Instructions for the task: For the listing below, print exactly the lines from the line with "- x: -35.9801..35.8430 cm" to the line with "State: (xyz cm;", both included, and nothing beyond them.

Source records:
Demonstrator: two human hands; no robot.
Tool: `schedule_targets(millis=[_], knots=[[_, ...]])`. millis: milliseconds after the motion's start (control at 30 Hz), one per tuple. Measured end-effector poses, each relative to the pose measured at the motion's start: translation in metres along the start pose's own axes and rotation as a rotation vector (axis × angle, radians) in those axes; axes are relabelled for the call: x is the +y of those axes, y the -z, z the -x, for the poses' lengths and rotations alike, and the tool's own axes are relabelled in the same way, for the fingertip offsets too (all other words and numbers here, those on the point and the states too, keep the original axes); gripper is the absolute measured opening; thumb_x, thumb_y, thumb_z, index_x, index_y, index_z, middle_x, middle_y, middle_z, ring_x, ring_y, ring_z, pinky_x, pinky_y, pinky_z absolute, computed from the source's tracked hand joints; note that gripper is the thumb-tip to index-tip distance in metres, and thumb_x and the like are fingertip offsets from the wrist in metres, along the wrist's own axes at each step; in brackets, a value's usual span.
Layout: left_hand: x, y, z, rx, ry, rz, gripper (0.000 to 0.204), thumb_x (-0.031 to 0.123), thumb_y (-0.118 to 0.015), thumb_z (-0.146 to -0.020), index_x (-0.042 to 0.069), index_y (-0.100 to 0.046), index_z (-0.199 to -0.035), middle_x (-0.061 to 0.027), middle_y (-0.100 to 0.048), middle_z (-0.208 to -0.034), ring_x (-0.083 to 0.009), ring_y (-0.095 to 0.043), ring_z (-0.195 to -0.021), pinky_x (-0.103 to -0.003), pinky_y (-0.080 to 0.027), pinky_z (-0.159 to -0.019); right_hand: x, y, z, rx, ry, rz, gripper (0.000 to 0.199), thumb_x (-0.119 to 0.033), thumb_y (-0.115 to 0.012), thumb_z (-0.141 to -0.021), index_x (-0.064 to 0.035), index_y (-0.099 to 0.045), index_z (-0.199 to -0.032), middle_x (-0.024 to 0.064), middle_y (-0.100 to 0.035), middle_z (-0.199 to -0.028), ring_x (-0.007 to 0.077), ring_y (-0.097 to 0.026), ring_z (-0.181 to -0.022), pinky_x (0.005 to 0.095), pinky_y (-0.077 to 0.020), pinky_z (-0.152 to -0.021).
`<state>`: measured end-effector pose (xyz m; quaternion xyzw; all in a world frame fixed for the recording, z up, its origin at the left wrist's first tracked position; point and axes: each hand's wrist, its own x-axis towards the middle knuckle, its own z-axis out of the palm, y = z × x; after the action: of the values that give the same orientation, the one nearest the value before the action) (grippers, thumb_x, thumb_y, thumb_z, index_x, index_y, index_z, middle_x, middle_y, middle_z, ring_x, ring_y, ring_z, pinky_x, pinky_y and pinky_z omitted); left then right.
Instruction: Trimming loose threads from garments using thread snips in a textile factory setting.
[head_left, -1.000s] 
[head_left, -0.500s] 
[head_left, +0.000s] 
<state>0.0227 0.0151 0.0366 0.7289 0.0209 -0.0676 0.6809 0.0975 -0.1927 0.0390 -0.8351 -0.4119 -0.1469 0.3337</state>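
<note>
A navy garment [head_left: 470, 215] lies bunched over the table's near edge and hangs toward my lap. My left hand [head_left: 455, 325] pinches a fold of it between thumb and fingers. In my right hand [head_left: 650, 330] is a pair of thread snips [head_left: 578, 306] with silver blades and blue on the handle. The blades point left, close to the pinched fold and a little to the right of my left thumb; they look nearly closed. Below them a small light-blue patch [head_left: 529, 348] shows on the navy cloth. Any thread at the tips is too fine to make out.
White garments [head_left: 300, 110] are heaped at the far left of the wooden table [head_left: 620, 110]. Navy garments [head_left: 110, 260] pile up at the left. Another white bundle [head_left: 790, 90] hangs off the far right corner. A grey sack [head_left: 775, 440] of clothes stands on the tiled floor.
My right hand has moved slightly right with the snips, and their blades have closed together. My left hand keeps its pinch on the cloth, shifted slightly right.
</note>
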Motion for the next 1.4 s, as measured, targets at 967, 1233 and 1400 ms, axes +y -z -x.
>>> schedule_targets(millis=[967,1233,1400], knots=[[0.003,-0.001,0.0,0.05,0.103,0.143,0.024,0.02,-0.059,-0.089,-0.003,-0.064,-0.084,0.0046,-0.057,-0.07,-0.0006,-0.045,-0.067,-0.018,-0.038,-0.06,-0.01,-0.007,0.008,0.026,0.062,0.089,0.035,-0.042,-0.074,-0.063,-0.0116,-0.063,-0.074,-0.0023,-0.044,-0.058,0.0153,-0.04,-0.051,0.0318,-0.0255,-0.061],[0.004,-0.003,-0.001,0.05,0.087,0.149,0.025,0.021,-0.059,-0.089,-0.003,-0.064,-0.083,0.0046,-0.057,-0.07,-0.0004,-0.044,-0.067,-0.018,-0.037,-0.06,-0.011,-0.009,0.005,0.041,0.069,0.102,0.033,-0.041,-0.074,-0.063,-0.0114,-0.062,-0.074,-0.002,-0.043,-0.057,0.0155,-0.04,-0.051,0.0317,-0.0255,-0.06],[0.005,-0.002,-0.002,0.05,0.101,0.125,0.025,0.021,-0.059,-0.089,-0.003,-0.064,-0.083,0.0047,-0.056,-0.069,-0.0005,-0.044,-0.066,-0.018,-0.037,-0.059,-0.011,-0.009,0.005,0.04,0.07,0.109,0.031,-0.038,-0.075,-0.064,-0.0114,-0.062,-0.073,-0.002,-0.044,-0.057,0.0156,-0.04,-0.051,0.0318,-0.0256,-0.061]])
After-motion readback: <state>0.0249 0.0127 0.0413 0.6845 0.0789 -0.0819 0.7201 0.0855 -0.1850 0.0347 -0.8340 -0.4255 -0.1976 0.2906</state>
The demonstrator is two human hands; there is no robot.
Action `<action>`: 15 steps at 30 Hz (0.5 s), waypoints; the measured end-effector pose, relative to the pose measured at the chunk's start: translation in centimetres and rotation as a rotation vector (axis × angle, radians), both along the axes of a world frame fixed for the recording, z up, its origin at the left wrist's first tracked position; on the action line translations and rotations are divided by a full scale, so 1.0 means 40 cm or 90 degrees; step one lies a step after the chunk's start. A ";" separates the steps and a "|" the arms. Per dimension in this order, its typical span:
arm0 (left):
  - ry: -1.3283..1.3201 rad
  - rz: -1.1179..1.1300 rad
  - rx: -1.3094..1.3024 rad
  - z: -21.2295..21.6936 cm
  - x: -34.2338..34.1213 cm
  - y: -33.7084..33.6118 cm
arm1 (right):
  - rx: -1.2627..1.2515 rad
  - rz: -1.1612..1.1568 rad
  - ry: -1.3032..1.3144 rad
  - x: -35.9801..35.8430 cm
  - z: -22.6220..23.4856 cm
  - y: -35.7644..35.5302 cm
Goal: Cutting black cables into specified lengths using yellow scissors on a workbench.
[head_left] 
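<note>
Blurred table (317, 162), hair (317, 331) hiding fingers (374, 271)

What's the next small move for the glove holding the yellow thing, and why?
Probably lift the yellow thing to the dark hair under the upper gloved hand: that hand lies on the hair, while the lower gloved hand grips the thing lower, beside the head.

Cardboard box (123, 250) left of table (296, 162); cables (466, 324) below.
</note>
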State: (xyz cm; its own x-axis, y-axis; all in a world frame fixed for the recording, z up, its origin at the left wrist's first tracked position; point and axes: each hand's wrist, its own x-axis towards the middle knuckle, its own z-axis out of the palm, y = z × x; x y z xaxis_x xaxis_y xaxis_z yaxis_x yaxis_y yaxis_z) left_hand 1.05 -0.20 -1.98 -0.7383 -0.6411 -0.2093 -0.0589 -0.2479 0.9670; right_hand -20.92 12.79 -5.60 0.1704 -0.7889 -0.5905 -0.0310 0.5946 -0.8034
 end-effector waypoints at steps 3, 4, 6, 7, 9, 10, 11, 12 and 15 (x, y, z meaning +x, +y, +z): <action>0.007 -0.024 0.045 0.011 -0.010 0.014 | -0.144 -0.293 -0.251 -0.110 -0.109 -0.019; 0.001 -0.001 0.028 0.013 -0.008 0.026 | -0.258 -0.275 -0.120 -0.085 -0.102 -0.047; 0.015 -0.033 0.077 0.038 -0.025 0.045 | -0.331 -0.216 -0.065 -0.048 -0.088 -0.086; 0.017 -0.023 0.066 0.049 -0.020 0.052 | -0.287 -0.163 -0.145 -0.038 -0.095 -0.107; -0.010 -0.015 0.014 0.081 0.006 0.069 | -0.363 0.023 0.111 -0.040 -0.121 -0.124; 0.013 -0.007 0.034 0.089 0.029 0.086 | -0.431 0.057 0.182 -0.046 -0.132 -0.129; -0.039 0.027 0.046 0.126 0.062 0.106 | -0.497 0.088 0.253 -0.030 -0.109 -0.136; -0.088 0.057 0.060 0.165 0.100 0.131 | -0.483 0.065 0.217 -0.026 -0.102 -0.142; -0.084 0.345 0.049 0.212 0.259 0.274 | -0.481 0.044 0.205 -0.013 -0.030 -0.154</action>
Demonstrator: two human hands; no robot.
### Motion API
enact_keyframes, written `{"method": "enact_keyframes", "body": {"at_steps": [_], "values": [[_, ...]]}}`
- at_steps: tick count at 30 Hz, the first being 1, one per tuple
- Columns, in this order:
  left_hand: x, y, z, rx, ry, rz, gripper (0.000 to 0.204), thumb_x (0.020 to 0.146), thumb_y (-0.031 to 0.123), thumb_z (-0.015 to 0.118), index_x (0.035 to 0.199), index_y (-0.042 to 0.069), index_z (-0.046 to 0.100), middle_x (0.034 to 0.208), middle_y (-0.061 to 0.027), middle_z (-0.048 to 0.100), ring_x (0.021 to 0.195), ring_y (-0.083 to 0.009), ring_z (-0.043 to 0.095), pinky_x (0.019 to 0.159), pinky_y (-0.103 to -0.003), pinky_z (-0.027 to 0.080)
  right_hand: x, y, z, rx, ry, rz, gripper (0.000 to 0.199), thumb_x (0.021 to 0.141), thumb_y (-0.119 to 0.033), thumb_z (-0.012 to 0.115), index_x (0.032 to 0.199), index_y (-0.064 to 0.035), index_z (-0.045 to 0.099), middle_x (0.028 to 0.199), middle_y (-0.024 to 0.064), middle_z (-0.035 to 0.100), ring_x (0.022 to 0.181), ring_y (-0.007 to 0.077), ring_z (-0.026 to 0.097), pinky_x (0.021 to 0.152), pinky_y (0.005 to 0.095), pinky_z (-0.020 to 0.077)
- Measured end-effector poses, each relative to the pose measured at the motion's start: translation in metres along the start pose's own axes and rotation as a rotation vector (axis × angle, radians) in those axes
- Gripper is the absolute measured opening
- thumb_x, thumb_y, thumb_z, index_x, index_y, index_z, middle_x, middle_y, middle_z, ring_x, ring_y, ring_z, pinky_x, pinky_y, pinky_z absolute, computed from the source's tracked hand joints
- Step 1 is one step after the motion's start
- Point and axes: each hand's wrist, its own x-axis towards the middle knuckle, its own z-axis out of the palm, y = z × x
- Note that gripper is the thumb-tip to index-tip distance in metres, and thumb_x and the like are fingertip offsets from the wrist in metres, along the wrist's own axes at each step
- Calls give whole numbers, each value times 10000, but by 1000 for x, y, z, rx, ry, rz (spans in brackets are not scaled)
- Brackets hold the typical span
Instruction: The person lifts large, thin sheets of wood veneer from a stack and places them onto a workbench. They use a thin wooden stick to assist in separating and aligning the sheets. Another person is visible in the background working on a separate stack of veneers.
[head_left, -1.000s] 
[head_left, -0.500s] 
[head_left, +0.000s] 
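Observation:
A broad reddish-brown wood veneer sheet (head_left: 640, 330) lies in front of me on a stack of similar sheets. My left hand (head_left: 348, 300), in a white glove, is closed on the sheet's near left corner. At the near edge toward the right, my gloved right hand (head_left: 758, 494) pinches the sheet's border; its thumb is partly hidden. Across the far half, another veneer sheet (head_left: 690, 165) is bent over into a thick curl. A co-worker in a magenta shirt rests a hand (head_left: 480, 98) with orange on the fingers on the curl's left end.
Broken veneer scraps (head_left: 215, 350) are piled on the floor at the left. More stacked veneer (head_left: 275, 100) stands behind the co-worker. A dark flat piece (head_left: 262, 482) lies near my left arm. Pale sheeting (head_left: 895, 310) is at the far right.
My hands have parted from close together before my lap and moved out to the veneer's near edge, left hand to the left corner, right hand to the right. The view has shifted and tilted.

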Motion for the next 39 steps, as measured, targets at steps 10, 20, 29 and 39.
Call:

Task answer:
  - x: -35.9801..35.8430 cm
  - z: -22.6220..23.4856 cm
  - y: -35.7644..35.5302 cm
Goal: Cutting black cables into specified lengths using yellow scissors on a workbench.
[head_left] 
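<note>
Blurred table (317, 162), hair (317, 331) hiding fingers (374, 271)

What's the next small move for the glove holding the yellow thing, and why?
Probably lift the yellow thing to the dark hair under the upper gloved hand: that hand lies on the hair, while the lower gloved hand grips the thing lower, beside the head.

Cardboard box (123, 250) left of table (296, 162); cables (466, 324) below.
</note>
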State: (xyz cm; its own x-axis, y-axis; all in a world frame fixed for the recording, z up, its origin at the left wrist's first tracked position; point and axes: each hand's wrist, its own x-axis towards the middle knuckle, its own z-axis out of the palm, y = z × x; x y z xaxis_x xaxis_y xaxis_z yaxis_x yaxis_y yaxis_z) left_hand 1.05 -0.20 -1.98 -0.7383 -0.6411 -0.2093 -0.0589 -0.2479 0.9670; right_hand -20.92 12.79 -5.60 0.1704 -0.7889 -0.5905 -0.0310 0.5946 -0.8034

Output is complete for this exercise.